-- Task directions --
Take the data below and extract the lines from the one with "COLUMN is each" to the one with "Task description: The", inclusive, exactly as written.

========================================

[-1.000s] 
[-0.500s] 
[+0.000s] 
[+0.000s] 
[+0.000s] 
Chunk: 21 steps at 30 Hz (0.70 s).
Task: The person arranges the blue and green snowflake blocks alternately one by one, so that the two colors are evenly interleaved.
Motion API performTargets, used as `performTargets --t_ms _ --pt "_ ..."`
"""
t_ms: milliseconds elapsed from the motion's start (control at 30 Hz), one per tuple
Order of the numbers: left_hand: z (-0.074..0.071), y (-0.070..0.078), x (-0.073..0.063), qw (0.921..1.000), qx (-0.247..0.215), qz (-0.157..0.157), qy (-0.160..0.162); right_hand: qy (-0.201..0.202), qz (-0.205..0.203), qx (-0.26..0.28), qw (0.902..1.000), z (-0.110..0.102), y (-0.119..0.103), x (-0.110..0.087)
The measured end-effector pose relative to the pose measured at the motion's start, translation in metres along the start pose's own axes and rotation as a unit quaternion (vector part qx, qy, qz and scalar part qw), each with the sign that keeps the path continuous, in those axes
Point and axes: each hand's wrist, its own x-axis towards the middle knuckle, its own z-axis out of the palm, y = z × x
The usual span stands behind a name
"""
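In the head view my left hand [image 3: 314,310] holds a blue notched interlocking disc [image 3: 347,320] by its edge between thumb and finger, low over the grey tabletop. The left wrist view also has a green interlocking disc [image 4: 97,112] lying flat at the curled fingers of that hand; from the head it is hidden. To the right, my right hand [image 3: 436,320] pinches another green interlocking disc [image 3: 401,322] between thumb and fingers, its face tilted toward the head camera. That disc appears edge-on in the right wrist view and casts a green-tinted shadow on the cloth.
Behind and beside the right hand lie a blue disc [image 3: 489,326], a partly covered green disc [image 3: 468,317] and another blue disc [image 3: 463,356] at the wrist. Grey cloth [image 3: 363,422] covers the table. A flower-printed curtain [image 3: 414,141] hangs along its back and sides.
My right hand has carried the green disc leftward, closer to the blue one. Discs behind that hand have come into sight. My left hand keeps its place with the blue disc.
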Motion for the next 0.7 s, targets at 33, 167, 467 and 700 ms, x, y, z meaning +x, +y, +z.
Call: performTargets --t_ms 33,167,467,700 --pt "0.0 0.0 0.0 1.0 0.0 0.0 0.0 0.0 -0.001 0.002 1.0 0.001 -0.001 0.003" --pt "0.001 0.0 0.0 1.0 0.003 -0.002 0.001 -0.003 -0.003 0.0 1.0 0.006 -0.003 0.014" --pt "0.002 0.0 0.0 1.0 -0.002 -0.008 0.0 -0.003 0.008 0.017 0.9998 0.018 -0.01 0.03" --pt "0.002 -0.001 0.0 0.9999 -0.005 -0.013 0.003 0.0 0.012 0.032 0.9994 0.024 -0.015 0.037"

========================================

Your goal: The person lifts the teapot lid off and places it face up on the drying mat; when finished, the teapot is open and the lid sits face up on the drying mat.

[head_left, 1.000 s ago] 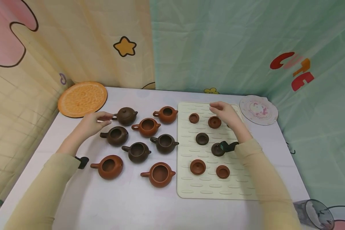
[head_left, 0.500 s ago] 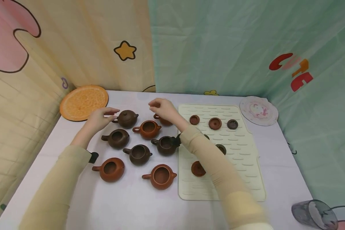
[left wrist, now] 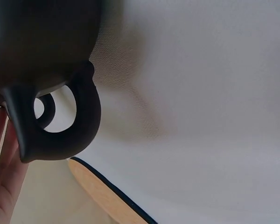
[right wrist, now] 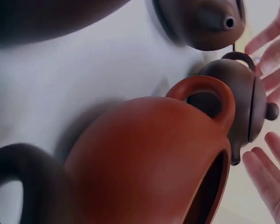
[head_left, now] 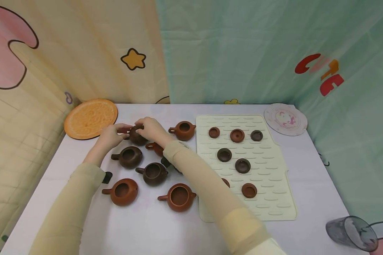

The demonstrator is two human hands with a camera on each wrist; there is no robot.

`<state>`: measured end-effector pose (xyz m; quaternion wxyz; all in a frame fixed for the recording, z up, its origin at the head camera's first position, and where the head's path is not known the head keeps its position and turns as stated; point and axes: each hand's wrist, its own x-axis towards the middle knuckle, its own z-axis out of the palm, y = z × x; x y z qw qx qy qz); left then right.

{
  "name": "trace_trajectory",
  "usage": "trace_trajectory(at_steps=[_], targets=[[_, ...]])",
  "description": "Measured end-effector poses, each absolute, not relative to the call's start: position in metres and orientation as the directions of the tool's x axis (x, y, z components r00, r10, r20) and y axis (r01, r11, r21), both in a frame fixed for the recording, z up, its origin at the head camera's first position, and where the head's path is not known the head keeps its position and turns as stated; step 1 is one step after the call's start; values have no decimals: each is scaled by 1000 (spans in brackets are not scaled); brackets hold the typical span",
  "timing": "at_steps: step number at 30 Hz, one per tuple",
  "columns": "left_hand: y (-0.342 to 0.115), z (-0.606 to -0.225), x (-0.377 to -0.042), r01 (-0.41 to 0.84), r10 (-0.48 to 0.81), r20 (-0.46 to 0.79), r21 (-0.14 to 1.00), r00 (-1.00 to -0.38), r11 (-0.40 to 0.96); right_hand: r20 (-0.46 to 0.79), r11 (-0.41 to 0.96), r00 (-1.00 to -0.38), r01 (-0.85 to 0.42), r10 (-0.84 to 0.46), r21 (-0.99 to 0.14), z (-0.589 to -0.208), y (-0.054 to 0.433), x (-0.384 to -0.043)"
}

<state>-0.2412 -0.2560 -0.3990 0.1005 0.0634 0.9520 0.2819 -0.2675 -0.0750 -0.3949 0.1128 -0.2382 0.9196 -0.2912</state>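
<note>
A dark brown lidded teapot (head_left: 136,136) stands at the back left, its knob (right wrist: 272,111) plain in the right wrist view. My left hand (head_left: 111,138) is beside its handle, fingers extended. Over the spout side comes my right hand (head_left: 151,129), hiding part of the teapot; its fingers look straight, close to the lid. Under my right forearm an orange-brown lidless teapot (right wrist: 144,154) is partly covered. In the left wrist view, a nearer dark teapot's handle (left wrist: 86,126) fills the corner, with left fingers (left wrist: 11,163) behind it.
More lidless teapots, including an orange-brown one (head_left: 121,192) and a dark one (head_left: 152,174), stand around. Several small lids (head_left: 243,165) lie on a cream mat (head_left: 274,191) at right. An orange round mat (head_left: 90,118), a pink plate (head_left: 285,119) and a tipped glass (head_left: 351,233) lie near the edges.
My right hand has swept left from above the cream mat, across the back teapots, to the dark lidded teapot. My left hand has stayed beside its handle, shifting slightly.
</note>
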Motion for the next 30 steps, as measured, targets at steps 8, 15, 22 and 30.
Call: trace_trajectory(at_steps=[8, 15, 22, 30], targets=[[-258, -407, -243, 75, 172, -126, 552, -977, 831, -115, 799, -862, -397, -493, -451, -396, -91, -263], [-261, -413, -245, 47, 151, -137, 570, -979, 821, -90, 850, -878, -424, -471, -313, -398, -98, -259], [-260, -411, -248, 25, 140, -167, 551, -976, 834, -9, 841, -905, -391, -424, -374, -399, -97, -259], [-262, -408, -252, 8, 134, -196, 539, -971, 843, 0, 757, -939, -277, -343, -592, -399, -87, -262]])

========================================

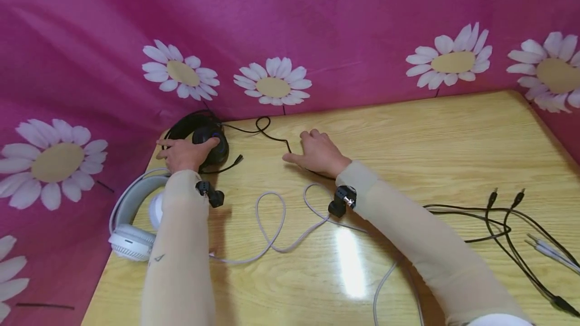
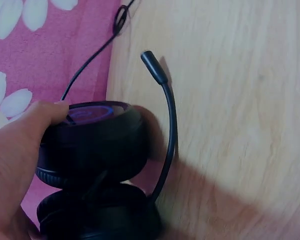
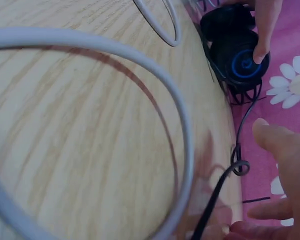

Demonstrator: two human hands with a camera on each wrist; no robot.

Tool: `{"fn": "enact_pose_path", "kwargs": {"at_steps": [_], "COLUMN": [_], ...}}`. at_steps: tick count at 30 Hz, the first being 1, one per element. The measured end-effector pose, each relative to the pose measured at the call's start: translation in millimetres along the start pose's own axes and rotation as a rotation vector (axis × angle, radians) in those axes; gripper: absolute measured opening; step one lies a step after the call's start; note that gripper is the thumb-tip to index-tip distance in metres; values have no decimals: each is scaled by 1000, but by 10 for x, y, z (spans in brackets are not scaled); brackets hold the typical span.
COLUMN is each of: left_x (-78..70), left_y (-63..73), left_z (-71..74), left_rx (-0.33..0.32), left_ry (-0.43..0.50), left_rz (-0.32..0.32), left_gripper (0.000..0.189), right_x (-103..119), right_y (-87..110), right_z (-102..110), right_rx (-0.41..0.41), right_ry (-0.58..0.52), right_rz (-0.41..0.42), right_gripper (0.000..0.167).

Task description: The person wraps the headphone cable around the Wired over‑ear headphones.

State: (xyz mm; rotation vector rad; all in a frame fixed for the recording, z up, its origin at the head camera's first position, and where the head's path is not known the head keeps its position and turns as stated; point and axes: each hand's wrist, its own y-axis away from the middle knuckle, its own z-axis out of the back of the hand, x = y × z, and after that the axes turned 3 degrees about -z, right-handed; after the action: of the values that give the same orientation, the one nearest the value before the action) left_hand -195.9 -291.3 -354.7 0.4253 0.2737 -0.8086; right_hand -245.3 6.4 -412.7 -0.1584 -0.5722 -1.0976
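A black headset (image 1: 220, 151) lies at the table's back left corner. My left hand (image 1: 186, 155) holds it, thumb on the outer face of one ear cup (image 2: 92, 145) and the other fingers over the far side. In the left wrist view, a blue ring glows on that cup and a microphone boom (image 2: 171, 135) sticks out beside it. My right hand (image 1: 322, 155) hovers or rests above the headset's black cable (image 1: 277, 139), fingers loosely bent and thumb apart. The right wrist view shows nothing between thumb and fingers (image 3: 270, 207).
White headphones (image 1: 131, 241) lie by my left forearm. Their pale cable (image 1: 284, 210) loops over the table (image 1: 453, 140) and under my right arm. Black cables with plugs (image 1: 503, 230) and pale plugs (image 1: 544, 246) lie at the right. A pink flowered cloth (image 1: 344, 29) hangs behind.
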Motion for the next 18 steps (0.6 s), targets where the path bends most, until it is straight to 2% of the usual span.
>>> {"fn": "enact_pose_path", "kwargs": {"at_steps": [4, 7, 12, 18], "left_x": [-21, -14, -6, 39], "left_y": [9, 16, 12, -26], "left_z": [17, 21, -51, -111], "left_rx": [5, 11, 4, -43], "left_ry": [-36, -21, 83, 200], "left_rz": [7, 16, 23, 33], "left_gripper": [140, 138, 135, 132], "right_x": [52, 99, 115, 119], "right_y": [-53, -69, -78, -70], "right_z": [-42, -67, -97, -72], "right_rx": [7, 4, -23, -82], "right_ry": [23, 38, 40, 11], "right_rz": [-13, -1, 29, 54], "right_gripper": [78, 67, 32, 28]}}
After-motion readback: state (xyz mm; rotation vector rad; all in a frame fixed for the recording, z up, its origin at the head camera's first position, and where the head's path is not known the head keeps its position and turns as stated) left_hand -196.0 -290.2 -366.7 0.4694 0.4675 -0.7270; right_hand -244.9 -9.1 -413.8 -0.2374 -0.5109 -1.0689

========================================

-- Answer section --
COLUMN is each of: left_x (-78..70), left_y (-63..73), left_z (-71..74), left_rx (-0.33..0.32), left_ry (-0.43..0.50), left_rz (-0.32..0.32), left_gripper (0.000..0.189), right_x (-103..119), right_y (-87..110), right_z (-102..110), right_rx (-0.41..0.41), right_ry (-0.58..0.52), right_rz (-0.41..0.42), right_gripper (0.000..0.167).

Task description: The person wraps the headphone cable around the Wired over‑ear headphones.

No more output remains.